= What the task requires =
Every line below that has the string "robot" needs to be copied.

[Opening Input material section]

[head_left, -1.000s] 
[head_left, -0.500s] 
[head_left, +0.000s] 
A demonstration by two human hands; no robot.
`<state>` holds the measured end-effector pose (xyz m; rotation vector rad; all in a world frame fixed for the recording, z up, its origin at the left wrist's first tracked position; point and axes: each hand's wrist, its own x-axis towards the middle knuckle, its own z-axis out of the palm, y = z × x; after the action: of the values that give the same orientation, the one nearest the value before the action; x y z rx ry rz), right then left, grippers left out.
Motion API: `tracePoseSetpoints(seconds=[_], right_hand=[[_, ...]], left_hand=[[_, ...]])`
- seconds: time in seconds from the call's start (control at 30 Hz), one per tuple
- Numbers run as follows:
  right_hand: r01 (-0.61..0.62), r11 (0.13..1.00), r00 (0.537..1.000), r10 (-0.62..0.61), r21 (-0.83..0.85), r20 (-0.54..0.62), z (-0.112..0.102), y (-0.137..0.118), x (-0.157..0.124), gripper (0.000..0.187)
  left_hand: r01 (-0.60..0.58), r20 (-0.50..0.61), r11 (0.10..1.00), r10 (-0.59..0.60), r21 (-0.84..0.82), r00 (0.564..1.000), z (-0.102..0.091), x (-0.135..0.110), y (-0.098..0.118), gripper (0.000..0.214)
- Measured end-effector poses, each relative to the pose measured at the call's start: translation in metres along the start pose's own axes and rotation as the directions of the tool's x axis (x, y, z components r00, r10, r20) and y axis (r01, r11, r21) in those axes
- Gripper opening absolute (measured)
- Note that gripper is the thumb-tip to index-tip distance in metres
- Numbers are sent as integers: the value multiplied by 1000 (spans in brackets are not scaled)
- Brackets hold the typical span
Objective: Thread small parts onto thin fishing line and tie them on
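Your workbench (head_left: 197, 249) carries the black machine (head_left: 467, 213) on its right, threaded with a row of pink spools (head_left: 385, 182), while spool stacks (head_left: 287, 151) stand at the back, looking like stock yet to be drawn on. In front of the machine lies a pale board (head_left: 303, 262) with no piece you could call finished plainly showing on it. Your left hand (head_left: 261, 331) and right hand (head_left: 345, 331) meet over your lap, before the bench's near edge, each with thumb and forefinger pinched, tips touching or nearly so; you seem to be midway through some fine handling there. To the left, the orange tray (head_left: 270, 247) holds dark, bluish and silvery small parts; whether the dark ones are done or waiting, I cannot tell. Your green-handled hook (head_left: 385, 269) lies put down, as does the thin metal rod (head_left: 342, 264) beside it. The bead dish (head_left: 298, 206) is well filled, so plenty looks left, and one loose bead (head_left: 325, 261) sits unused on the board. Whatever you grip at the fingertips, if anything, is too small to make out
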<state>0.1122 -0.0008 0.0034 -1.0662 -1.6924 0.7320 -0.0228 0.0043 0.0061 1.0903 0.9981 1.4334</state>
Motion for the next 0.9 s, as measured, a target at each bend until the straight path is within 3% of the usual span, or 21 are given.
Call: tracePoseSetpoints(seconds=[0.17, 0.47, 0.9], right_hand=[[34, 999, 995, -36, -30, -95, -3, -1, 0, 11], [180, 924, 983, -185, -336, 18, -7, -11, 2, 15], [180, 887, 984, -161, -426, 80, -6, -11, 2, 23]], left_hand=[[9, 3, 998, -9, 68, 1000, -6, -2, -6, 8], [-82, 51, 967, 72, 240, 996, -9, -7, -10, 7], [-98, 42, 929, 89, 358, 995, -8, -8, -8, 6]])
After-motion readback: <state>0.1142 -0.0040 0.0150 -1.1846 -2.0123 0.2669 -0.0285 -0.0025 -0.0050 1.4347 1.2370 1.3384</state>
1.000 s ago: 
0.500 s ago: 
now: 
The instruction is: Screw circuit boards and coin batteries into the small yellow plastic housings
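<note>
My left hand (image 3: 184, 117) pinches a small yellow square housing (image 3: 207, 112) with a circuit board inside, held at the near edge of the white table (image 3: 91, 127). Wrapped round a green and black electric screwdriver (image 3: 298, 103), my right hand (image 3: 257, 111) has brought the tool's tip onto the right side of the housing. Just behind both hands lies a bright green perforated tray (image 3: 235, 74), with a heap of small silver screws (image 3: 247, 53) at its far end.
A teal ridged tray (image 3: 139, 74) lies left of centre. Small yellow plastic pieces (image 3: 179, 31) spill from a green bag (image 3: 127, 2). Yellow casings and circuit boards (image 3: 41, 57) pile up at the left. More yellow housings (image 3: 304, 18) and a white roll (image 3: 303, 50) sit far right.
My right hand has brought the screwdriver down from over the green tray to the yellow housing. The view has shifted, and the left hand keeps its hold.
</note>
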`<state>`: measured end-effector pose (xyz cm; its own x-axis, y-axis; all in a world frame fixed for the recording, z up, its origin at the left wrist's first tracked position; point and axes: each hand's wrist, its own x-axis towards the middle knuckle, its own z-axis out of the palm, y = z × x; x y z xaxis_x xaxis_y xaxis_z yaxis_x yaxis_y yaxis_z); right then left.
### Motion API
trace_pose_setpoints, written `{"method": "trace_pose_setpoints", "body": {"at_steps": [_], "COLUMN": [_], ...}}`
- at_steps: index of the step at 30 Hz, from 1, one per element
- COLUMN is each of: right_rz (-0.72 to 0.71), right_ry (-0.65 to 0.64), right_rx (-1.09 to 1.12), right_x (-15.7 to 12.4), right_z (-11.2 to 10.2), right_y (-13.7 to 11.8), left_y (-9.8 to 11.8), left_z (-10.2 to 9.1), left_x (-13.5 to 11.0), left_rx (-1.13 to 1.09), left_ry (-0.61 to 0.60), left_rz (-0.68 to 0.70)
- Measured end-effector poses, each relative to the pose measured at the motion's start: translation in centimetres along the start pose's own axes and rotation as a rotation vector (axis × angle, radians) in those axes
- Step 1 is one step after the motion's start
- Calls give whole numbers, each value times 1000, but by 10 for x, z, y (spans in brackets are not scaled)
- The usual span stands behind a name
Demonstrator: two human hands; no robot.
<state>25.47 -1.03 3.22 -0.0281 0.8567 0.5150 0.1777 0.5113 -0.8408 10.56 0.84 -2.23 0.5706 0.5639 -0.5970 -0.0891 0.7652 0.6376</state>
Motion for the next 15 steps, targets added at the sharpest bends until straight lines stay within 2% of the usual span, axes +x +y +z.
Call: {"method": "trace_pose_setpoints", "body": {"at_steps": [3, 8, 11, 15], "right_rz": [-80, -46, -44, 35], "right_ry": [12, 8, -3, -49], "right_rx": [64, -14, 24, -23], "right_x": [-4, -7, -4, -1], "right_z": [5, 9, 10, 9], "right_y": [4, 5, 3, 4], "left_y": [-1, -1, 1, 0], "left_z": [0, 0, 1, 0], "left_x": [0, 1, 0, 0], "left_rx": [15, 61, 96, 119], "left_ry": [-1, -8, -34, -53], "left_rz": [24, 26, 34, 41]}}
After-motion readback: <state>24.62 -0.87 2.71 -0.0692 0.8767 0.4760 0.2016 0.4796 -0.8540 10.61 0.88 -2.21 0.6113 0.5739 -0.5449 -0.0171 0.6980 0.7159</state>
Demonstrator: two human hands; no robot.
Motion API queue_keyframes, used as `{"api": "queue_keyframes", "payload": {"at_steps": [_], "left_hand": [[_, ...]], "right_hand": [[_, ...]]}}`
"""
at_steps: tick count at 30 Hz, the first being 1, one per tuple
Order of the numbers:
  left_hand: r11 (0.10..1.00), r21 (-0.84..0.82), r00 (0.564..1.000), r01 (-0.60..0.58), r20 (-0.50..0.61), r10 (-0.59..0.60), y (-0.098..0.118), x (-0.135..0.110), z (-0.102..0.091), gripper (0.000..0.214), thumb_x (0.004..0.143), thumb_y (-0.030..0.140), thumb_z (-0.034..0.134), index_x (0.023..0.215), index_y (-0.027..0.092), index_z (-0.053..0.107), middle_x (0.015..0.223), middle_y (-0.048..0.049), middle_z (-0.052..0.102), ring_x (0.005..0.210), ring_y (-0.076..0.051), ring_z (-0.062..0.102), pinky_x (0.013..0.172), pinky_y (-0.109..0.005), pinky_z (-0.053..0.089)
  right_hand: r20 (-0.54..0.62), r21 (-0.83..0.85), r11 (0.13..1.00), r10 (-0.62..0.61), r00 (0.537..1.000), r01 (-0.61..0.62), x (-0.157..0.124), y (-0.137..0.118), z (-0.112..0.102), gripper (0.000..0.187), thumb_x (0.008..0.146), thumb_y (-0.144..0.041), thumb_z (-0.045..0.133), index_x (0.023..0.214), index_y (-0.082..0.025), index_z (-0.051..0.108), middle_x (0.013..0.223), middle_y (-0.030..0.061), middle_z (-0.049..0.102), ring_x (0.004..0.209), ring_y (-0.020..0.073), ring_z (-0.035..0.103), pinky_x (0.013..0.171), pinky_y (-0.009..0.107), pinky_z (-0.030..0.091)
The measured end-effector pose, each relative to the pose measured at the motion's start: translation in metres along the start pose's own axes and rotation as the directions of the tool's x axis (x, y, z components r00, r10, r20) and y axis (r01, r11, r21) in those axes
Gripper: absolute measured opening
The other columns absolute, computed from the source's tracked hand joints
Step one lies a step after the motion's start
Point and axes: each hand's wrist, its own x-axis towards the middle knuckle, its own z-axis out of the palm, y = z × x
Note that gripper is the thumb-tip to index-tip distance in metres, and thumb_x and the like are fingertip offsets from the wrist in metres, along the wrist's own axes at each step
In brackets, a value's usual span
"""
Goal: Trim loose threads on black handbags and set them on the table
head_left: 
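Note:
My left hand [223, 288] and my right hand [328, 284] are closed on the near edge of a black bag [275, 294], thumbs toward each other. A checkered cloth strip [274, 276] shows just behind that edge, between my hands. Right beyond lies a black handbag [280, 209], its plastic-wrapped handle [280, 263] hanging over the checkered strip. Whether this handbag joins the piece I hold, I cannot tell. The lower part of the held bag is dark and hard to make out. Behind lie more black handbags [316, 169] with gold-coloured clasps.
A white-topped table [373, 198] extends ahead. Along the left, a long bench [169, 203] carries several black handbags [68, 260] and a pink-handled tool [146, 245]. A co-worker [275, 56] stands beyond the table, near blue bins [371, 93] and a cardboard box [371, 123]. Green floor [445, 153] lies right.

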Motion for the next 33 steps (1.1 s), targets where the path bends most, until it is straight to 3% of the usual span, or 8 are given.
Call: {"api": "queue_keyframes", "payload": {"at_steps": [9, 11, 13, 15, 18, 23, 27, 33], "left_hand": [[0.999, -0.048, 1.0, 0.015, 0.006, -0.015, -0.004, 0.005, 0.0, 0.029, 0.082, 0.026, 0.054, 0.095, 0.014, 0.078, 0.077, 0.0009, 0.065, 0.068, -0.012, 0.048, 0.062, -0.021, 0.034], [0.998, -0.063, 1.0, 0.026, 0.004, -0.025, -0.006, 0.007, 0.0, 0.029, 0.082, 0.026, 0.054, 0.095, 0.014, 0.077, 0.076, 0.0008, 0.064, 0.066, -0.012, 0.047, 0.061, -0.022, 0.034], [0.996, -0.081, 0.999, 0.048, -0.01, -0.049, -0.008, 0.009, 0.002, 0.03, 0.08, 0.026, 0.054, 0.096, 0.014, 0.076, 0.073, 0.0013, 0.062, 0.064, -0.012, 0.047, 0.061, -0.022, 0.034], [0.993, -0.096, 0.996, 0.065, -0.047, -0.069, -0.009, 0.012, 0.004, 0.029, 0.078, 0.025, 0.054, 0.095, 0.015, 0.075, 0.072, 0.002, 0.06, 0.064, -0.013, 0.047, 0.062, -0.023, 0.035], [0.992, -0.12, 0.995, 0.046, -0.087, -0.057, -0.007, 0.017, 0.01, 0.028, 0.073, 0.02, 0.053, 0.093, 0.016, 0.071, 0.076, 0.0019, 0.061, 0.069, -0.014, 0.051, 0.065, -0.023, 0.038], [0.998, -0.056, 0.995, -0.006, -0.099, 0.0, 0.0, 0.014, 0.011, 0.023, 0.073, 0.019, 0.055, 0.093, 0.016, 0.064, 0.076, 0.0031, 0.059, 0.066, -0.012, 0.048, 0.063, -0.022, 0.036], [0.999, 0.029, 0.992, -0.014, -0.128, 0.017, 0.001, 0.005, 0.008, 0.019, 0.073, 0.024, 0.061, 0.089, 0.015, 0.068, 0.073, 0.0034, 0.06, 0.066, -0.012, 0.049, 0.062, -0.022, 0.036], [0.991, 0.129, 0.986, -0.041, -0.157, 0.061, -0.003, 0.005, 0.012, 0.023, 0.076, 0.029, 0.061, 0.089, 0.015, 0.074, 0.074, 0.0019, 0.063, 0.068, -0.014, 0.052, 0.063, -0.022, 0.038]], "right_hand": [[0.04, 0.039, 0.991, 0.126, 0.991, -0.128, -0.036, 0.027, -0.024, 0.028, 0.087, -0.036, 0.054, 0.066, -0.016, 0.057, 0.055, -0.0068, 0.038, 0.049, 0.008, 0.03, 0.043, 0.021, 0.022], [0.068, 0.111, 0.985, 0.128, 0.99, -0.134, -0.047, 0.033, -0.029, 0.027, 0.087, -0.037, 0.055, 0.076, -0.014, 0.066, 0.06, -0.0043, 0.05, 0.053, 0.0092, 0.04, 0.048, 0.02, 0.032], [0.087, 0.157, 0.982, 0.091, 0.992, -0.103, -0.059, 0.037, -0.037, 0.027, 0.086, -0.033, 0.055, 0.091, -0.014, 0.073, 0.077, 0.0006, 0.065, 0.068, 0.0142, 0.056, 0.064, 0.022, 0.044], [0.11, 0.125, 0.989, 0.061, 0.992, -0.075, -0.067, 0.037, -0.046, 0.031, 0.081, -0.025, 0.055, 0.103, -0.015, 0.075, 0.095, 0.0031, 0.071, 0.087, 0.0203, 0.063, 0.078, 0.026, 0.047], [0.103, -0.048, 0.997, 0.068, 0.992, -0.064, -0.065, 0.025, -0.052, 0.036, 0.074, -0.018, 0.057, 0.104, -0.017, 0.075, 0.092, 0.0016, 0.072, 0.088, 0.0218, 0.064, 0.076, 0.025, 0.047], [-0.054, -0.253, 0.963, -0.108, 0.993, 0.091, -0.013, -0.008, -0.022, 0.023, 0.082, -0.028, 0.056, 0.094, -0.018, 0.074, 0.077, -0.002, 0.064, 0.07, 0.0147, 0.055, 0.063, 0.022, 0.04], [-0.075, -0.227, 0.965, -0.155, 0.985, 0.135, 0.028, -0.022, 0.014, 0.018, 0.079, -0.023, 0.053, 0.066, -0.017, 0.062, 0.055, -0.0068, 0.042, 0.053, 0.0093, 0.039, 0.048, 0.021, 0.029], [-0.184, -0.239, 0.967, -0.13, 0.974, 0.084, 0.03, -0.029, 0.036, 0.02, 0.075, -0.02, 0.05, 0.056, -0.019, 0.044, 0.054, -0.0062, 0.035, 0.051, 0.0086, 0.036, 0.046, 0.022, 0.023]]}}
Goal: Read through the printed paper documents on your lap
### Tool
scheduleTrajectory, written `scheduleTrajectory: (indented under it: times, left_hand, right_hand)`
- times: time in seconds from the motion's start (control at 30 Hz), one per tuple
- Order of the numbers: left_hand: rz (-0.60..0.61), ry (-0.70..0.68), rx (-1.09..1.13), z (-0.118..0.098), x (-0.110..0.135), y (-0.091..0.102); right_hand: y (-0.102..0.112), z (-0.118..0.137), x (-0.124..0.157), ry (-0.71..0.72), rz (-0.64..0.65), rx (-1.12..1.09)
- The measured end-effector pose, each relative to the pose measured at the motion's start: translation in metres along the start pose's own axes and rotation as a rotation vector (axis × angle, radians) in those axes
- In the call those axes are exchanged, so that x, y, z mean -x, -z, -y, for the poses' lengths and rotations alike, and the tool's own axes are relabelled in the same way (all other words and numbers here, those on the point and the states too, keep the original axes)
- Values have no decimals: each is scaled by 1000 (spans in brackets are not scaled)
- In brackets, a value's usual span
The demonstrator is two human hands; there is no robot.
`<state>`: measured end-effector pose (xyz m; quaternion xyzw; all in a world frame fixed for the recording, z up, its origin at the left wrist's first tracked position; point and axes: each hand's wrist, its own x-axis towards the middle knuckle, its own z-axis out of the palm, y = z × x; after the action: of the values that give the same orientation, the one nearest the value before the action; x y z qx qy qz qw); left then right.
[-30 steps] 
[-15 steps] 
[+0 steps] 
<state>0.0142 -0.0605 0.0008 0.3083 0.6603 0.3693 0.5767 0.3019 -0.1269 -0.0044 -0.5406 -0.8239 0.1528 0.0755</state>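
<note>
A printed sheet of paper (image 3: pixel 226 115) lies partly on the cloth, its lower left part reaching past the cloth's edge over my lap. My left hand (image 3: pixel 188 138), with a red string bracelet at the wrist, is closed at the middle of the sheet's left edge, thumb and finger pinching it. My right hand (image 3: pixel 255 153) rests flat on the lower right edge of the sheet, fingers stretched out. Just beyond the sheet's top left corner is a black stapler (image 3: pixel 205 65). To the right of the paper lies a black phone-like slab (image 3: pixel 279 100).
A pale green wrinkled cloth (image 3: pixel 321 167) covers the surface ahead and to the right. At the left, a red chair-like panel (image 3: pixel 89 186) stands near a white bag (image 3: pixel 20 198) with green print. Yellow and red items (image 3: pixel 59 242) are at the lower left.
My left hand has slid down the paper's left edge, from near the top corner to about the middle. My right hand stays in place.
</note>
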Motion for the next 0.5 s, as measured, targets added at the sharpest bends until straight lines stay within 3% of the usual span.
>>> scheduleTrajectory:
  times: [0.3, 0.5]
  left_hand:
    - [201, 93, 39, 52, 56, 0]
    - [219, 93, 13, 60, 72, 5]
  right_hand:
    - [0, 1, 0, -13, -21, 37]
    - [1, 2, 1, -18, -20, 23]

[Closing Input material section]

= The completed task =
A demonstration by two human hands; no robot.
Demonstrator: two human hands; no robot.
Demonstrator: two human hands; no robot.
The demonstrator is two human hands; there is no robot.

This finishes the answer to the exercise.